Following an investigation by the Met’s Economic Crime Unit, Vijaya Kumar Krishnasamy, 32, from Croydon, and Chandrasekar Nallayan, 44, of Swaffham, Norfolk, were sentenced on 29 May for money laundering and fraud offences around the world.
Croydon Crown Court heard that in 2018, police received a report from Barclays Bank that several IP addresses were repeatedly accessing multiple business accounts suspected of being utilised for money laundering.
Operation Palcalla was launched and officers from the Met worked with the Cyber Defence Alliance (CDA) to investigate. Officers traced these IP addresses to properties in the Croydon area.

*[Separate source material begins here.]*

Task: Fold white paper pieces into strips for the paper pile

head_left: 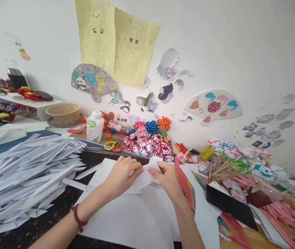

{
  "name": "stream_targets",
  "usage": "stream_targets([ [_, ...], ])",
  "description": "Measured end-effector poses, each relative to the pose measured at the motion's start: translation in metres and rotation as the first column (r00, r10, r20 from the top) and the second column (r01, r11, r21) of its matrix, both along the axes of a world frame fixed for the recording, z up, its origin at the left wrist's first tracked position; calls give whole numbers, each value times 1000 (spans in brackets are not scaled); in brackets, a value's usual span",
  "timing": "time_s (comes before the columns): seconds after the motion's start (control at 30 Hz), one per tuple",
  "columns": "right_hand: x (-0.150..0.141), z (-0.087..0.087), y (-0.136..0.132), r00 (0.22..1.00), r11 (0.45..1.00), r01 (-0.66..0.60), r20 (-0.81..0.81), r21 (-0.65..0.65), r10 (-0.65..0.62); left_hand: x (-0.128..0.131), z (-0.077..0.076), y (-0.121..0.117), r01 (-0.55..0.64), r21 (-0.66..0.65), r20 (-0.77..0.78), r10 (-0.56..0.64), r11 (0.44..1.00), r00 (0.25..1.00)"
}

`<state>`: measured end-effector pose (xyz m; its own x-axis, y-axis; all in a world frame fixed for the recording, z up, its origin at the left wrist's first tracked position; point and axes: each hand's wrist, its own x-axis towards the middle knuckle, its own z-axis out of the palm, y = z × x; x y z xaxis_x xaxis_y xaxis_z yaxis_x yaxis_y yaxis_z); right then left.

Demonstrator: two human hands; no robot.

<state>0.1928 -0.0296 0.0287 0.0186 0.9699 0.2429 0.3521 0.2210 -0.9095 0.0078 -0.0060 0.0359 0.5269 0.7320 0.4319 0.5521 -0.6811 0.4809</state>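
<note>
My left hand (122,174) and my right hand (166,176) meet over a white sheet of paper (146,176) that lies on a stack of white sheets (137,218). Both hands pinch the sheet, fingertips close together at its middle, where it is partly folded. A red cord bracelet (79,218) sits on my left wrist. The paper's upper edge peeks out above my right fingers.
A big heap of folded white paper strips (28,173) fills the left. Behind are a white glue bottle (94,126), yellow-and-red scissors (114,145), paper flowers (149,141) and a brown bowl (63,112). To the right lie a black phone (230,205) and flowers on sticks (235,164).
</note>
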Motion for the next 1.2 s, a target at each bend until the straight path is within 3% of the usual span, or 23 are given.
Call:
stream_targets([
  [0.23, -6, 1, -1, 995, 999, -32, 92, 28, 29, 9, -4, -4, 44, -181, 220, -3, 983, 976],
  [0.43, -21, 6, -10, 989, 969, 56, 122, 242, -88, 12, -5, -5, 42, -261, 251, 26, 964, 968],
  [0.67, -31, 2, -19, 959, 867, 221, 65, 446, -277, 14, 0, -10, 42, -289, 280, 43, 956, 959],
  [0.83, -19, 4, -18, 907, 810, 405, -76, 424, -413, 10, -6, -4, 32, -267, 255, 39, 963, 966],
  [1.0, 2, 6, -11, 793, 693, 609, -315, 385, -522, 2, -7, 6, -112, -255, 250, 177, 960, 952],
  [1.2, -11, 4, -9, 888, 866, 429, -294, 255, -354, 7, 4, -7, 0, -202, 423, 87, 979, 902],
])
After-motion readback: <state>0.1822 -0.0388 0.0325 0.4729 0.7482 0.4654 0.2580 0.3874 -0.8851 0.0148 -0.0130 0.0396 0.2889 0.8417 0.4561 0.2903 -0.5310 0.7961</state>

On 2 May 2019, Krishnasamy was arrested, and a search revealed hundreds of pages of documents relating to dozens of suspicious businesses and hundreds of bank accounts. His mobile phone contained thousands of images of him accessing various suspect accounts online or withdrawing cash from ATMs. From the evidence on Krishnasamy’s mobile phone, Nallayan was identified as another suspect.

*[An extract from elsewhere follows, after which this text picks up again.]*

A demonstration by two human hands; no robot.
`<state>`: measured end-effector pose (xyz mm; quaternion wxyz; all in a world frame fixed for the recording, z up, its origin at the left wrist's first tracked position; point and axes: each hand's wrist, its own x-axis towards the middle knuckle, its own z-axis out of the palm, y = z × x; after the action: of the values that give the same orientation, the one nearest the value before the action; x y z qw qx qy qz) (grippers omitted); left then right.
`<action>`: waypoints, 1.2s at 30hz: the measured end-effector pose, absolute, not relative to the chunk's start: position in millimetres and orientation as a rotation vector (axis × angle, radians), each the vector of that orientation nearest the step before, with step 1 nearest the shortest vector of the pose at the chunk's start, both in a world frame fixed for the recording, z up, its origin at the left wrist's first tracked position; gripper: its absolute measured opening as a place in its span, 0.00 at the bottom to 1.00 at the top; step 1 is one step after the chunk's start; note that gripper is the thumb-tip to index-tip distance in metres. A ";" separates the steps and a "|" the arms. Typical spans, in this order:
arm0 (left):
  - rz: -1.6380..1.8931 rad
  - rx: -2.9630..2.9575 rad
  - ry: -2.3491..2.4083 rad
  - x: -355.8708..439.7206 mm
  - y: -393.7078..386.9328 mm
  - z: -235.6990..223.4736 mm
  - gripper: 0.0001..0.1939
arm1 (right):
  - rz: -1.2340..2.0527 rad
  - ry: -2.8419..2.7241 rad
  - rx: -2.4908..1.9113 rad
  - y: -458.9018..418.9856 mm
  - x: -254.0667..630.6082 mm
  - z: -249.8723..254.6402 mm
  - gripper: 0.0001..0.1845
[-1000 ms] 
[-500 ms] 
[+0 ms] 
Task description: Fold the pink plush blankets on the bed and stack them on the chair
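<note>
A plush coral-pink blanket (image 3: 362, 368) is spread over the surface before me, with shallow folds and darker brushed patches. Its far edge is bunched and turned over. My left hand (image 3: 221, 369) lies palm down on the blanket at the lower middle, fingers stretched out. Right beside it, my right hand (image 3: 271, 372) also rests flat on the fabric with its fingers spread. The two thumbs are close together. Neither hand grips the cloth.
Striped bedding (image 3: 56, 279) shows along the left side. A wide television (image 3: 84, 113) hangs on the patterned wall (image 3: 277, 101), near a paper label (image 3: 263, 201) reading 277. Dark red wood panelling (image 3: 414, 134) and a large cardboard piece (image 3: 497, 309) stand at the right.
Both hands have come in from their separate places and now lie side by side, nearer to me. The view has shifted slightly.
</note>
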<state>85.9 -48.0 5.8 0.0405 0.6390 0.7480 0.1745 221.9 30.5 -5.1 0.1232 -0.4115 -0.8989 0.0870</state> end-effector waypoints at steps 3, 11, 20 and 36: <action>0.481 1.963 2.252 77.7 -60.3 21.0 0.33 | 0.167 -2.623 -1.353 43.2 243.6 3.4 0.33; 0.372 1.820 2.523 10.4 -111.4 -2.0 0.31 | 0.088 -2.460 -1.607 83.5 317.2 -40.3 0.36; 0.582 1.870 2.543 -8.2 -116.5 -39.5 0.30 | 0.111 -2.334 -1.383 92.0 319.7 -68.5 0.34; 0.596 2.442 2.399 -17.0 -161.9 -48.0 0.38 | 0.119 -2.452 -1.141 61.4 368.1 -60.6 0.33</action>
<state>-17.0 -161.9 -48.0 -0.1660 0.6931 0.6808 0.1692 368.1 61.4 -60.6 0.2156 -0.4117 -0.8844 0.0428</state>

The court heard he was directing Krishnasamy as to where to transfer the criminal funds. Detectives discovered he owned or controlled ‘mule’ accounts that were being used to funnel the money. In total, 24 companies that were victim to the scam were identified from around the world.
They would receive a fraudulent email claiming to be from their client, who had previously invoiced them, informing them about a change of their bank account details.
The company, believing they were paying their genuine clients, transferred money to the suspect bank account. They wouldn’t know that they had been defrauded until their real client started chasing the payment.
By that time, the majority of money in these suspected ‘mule’ business accounts was transferred out of the UK and couldn’t be recovered.
There were 16 victims who made actual payment of funds into these ‘mule’ accounts, with a total value of £2.4 million.
The other eight victims realised that the emails were not genuine, and reported the suspicious emails to their bank or the police. Had these attempts been successful, the victims would have lost close to another £1.6 million.
Krishnasamy entered a guilty plea on Tuesday, 11 February 2020 to conspiring to conceal, disguise, convert, transfer or remove criminal property between 1 February 2018 and 1 May 2019. He admitted to having access to the relevant ‘mule’ accounts via online banking, monitoring these accounts, and transferring funds as directed. He knew that the funds were the proceeds of crime.
Nallayan pleaded not guilty to conspiring to conceal, disguise, convert, transfer or remove criminal property between 1 February 2018 and 1 May 2019. He was convicted for all offences after a trial that took place at Croydon Crown Court.
Krishnasamy was sentenced to five years and nine months, Nallayan to seven years.
DC Milena Bingley, from the Met’s Economic Crime Unit, said: “This shameless pair have caused untold distress and worry to their victims. This case shows that those responsible for money laundering will be tracked down and face up to their crimes.
“We will work closely with the banking industry to target organised criminal networks. This conviction should be a warning to those who believe they can benefit from money laundering, and get away with it.
“This was a complicated case and I would like to thank our partners in the banking sector and the Cyber Defence Alliance for their support and assistance during this investigation.”
A Barclays Bank spokesperson said: “We continue to be committed to supporting law enforcement in its efforts to combat criminality and protect customers’ funds.
“We worked with the Metropolitan Police Service during its investigation and welcome the outcome of the proceedings.”